## TASK STATEMENT
Use the entries below to count the lines that hold the word "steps"; answer with the number only.

## SUPPLIED MATERIAL
========================================

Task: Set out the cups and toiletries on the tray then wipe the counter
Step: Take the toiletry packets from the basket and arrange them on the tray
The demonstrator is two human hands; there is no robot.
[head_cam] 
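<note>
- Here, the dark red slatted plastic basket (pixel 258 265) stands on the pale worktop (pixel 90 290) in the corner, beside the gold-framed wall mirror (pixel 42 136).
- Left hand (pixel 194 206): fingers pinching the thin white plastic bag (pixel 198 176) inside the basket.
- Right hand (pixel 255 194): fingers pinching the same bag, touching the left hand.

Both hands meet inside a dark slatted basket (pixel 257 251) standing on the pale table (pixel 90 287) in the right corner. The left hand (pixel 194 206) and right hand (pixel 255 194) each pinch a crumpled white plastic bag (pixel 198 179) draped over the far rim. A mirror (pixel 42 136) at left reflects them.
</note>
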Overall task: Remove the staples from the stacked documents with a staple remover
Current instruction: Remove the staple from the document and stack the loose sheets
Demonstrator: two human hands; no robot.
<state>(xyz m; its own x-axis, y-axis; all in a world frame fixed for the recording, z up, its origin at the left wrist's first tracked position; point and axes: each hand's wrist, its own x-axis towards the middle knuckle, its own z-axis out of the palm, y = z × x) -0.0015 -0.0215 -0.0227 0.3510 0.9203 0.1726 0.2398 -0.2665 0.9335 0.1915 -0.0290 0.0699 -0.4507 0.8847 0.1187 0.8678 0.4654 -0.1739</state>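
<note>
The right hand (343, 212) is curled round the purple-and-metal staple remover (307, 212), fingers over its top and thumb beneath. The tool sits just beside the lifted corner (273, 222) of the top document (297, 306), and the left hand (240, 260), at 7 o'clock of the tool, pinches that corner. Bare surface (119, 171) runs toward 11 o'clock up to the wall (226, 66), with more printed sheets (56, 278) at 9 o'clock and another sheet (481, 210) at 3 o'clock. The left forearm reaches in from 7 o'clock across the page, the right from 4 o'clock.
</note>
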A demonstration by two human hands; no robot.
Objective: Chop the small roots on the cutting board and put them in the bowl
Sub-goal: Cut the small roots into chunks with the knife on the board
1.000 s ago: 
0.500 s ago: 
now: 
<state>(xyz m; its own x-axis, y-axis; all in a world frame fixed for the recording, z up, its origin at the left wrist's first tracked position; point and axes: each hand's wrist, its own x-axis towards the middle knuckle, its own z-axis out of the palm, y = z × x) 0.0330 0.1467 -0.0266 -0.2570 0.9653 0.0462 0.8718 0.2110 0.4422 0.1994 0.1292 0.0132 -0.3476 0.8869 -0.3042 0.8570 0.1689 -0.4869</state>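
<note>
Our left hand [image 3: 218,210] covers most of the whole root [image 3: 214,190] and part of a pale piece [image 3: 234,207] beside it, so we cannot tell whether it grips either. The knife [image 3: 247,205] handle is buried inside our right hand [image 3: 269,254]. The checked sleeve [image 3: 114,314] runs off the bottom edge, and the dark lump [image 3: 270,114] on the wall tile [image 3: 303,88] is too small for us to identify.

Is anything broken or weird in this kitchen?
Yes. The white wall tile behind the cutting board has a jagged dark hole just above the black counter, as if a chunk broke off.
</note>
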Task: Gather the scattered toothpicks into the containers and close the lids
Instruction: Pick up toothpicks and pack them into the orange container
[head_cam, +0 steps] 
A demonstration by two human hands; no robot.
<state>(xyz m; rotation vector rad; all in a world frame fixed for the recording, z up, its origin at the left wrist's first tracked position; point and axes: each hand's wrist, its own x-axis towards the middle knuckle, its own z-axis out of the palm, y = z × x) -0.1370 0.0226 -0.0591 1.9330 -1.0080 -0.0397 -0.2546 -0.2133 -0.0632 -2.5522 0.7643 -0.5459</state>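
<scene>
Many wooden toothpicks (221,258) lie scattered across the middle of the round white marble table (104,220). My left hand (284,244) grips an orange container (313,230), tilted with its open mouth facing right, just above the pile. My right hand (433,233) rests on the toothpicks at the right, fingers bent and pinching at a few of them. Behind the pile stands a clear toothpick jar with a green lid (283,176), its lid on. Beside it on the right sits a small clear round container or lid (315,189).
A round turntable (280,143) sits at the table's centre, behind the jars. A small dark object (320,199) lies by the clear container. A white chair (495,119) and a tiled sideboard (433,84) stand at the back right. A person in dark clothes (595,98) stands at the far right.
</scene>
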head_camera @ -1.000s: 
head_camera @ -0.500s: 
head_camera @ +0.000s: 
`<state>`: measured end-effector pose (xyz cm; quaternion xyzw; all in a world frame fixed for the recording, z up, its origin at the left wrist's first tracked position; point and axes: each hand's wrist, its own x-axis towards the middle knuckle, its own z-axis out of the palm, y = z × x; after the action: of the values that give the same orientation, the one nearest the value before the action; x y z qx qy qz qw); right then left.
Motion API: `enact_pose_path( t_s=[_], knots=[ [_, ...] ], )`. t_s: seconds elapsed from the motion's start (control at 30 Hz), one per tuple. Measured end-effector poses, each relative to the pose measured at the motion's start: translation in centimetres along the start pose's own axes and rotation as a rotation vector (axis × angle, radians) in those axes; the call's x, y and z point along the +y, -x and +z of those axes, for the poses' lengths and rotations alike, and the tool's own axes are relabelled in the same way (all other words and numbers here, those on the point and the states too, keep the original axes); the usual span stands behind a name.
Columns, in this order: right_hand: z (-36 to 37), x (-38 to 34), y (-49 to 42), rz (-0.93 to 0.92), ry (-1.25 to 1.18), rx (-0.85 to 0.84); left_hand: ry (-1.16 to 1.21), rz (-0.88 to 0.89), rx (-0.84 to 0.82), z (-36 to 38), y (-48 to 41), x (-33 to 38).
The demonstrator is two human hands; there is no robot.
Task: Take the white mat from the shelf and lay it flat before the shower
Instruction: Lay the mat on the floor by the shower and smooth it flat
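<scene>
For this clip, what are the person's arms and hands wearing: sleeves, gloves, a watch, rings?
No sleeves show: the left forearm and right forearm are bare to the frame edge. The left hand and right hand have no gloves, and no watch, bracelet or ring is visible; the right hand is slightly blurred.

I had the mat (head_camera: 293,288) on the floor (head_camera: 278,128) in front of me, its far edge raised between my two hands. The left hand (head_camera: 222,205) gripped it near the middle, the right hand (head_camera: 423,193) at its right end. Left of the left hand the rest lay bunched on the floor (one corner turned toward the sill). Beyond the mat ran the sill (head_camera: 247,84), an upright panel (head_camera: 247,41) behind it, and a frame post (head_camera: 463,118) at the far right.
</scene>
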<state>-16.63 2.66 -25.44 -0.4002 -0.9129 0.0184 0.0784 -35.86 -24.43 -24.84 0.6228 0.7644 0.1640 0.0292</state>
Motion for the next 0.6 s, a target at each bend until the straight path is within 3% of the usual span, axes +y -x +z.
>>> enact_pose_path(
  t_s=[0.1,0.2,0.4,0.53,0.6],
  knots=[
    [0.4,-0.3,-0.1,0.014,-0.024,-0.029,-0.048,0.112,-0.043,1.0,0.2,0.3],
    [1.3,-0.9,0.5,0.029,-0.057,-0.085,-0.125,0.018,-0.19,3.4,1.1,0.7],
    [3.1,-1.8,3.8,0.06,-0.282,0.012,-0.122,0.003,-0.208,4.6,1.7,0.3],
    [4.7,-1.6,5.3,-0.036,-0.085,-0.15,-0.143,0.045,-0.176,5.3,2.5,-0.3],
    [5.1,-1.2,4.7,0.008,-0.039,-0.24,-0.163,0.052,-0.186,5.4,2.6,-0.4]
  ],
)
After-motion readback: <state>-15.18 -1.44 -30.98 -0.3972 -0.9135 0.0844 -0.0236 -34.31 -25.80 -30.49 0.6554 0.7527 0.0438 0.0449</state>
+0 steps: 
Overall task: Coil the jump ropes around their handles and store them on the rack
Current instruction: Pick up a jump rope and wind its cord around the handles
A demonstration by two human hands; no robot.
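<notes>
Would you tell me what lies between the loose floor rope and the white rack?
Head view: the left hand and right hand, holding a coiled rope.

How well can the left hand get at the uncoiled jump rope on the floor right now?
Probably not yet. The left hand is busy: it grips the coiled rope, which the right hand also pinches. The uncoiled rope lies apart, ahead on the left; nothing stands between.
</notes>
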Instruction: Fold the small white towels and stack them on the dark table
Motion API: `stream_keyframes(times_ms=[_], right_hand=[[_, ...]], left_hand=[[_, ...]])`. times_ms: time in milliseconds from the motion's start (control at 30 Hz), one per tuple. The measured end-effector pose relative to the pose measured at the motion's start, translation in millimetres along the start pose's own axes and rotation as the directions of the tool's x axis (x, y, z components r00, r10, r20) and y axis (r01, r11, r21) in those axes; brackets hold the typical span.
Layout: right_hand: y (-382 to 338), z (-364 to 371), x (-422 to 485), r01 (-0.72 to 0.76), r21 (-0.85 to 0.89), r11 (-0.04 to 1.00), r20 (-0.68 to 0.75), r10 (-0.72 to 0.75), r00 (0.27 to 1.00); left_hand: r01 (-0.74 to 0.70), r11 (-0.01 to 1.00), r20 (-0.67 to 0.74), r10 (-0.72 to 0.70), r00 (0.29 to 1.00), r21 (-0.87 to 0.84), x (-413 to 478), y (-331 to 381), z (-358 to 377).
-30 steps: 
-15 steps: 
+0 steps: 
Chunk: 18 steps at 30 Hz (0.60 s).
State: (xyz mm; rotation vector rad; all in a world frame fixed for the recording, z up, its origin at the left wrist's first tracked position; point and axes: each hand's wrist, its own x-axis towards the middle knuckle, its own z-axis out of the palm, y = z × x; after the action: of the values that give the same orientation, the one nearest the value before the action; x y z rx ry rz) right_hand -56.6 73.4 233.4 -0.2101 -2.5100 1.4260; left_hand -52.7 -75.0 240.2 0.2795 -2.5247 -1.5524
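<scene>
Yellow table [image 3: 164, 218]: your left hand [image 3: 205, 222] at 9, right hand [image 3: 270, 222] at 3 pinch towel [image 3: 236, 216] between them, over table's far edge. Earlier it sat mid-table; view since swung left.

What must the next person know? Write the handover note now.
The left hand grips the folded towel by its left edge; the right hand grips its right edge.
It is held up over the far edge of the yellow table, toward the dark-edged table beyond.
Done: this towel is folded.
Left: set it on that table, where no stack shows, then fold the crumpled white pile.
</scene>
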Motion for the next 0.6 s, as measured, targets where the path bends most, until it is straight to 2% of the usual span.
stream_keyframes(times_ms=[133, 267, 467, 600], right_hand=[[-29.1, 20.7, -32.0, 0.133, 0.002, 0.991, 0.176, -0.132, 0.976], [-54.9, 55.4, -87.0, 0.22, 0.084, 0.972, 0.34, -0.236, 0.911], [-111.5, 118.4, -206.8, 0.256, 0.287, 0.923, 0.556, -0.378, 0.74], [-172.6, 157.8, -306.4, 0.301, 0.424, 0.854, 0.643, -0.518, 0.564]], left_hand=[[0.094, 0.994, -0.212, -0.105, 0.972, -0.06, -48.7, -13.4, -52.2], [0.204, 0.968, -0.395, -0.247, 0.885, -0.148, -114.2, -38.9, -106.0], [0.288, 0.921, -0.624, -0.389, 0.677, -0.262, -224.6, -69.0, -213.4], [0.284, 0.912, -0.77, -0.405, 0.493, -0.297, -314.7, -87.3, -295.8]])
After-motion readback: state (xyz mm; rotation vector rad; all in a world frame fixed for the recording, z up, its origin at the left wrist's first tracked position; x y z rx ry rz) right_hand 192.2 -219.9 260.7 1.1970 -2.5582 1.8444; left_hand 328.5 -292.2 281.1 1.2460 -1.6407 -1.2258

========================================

## REPLY
6